Working from the listing below, set down every line exactly.

☆ ☆ ☆ ☆

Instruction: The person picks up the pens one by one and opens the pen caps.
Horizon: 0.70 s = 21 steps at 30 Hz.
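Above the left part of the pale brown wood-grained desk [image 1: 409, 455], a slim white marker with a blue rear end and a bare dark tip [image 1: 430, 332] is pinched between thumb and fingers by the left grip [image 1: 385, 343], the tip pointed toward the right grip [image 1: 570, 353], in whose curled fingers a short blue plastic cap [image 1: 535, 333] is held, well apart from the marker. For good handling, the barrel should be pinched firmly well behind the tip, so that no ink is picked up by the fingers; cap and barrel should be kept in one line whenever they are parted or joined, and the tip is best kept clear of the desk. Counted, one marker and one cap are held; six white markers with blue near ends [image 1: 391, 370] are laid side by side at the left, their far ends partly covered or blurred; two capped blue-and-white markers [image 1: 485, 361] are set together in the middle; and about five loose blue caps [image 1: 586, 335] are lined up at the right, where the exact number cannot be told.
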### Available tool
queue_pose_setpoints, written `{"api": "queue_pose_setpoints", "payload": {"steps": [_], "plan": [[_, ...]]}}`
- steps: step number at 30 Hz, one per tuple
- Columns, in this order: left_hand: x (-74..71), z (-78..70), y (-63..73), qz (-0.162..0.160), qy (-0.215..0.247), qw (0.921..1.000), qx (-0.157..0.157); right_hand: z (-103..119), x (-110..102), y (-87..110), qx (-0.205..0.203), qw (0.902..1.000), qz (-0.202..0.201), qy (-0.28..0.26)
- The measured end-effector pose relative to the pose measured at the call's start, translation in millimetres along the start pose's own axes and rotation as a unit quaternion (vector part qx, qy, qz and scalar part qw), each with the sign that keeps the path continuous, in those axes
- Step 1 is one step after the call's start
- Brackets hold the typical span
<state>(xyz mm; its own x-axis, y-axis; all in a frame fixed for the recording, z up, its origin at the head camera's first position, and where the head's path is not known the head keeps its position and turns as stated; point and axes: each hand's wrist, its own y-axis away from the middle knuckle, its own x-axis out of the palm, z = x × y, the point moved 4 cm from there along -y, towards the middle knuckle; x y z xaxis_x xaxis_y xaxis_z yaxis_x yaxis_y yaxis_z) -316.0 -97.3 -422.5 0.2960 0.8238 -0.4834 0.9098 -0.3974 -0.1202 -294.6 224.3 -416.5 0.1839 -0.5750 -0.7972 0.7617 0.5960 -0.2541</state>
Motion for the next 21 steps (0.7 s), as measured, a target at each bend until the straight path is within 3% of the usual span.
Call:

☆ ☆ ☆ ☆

(Result below)
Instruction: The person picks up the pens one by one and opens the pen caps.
Horizon: 0.70 s = 21 steps at 30 Hz.
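Above the left part of the pale brown wood-grained desk [image 1: 409, 455], a slim white marker with a blue rear end and a bare dark tip [image 1: 430, 332] is pinched between thumb and fingers by the left grip [image 1: 385, 343], the tip pointed toward the right grip [image 1: 570, 353], in whose curled fingers a short blue plastic cap [image 1: 535, 333] is held, well apart from the marker. For good handling, the barrel should be pinched firmly well behind the tip, so that no ink is picked up by the fingers; cap and barrel should be kept in one line whenever they are parted or joined, and the tip is best kept clear of the desk. Counted, one marker and one cap are held; six white markers with blue near ends [image 1: 391, 370] are laid side by side at the left, their far ends partly covered or blurred; two capped blue-and-white markers [image 1: 485, 361] are set together in the middle; and about five loose blue caps [image 1: 586, 335] are lined up at the right, where the exact number cannot be told.
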### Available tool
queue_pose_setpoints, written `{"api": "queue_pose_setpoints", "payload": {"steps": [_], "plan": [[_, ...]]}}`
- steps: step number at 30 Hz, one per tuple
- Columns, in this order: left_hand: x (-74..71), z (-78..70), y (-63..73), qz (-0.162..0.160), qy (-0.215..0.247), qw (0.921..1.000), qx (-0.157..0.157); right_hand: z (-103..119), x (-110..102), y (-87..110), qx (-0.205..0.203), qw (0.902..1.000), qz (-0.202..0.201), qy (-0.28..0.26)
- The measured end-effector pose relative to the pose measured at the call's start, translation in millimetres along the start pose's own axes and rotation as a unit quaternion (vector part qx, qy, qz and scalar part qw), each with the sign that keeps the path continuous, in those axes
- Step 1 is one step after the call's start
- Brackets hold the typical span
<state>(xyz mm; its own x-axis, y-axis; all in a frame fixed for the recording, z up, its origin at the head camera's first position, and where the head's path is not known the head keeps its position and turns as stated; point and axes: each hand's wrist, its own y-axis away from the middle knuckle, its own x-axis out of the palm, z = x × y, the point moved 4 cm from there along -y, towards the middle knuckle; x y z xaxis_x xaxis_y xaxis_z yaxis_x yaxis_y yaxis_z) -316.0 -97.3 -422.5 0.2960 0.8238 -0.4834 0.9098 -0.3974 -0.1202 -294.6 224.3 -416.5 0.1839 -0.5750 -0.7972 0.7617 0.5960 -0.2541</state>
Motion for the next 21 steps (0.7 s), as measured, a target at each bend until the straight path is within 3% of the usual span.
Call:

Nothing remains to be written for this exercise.